## What to produce
Each line in the entries below that holds the word "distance" belongs in the answer.

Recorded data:
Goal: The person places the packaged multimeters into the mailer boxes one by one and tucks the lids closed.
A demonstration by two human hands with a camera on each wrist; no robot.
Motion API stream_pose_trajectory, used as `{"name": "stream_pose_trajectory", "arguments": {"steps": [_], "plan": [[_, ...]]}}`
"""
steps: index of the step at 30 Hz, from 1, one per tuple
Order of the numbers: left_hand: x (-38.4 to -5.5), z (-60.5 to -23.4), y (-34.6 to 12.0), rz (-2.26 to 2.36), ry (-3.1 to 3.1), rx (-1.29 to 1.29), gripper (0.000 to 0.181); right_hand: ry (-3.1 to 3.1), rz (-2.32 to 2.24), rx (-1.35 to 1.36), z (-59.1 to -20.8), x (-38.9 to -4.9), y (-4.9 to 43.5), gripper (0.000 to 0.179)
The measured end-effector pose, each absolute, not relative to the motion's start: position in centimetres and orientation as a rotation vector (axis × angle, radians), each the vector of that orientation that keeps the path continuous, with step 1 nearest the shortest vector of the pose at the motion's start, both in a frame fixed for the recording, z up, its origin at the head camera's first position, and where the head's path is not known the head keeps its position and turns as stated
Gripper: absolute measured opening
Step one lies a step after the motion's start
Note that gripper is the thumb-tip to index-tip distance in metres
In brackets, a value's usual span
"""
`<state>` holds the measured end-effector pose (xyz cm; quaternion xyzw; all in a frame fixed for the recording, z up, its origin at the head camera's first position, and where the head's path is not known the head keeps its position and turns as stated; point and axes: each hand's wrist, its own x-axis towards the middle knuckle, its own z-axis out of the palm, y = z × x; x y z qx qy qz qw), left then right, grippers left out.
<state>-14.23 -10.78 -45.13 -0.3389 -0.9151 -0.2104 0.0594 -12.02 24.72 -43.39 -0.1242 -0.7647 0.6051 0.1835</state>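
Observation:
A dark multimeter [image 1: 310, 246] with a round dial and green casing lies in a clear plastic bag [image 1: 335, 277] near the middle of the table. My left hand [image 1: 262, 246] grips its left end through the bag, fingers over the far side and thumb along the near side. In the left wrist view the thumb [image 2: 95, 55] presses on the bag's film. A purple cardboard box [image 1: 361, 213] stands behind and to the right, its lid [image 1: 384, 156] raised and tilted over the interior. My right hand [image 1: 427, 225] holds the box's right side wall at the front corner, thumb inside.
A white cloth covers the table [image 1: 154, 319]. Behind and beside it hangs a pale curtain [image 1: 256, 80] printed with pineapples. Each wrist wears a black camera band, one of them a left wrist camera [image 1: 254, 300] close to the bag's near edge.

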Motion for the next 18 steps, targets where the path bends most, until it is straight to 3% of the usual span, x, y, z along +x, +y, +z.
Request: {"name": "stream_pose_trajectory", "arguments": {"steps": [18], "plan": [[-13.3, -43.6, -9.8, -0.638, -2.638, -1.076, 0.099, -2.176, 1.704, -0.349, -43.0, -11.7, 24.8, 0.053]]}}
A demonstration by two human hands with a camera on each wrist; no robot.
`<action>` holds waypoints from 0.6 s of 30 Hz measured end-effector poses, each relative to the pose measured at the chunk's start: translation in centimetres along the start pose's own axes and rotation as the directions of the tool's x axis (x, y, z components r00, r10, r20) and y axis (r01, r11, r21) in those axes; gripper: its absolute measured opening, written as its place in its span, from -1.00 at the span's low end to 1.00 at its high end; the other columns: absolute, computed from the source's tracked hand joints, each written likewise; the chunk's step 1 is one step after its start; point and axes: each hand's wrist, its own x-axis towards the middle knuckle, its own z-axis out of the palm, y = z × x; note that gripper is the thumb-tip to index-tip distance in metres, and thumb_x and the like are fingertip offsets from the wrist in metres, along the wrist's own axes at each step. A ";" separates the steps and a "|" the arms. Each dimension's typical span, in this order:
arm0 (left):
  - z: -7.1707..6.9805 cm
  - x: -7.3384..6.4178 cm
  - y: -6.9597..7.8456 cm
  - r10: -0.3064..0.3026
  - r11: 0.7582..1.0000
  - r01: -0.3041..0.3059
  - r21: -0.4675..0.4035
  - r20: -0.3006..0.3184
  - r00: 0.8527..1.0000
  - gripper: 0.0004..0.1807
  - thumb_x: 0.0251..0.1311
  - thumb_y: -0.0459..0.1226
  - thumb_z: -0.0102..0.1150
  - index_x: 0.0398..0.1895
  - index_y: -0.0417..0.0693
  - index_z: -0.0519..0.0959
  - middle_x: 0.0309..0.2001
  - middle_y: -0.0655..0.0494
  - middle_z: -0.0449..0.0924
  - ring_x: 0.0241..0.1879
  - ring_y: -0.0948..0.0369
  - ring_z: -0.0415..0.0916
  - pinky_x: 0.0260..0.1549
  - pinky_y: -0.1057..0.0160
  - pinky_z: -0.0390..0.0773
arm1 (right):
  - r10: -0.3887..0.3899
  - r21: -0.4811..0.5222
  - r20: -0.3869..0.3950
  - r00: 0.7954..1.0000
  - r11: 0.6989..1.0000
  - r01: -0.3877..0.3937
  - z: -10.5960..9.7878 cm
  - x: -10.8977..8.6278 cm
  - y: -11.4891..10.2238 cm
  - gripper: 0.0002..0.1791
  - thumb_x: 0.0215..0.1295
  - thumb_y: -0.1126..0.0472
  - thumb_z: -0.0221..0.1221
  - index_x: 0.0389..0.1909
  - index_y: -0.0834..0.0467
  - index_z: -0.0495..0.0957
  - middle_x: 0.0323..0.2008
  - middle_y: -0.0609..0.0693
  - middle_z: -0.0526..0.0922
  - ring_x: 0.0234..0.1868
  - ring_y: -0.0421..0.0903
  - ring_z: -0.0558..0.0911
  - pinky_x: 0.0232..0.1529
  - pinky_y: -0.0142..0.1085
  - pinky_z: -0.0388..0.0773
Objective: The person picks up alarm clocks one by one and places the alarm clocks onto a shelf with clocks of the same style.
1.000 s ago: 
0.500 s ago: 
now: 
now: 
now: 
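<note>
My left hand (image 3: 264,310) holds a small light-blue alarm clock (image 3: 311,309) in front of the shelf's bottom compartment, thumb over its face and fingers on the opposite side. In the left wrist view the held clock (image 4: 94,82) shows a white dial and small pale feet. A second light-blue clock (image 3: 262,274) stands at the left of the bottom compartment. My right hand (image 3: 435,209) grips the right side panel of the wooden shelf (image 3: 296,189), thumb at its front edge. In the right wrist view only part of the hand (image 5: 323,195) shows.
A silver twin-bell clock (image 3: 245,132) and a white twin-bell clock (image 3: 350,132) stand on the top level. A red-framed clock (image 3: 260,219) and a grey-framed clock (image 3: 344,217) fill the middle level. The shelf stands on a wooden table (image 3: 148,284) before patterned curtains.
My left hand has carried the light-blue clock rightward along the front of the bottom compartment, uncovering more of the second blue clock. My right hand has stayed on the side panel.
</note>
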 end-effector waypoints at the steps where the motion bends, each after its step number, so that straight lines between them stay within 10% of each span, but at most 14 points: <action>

## Reply to the exercise
Note that gripper is the thumb-tip to index-tip distance in metres
`<action>` holds waypoints from 0.6 s of 30 Hz measured end-effector poses, each relative to the pose measured at the chunk's start: translation in centimetres along the start pose's own axes and rotation as the directions of the tool's x axis (x, y, z components r00, r10, r20) and y axis (r01, r11, r21) in those axes; gripper: its absolute measured opening, written as its place in its span, from -1.00 at the span's low end to 1.00 at its high end; the other columns: absolute, computed from the source's tracked hand joints, each written likewise; the chunk's step 1 is one step after its start; point and axes: each hand's wrist, its own x-axis towards the middle knuckle, its own z-axis out of the palm, y = z × x; note that gripper is the thumb-tip to index-tip distance in metres, and thumb_x and the like are fingertip offsets from the wrist in metres, along the wrist's own axes at each step. A ";" separates the steps and a "|" the arms. Each dimension's typical span, in this order:

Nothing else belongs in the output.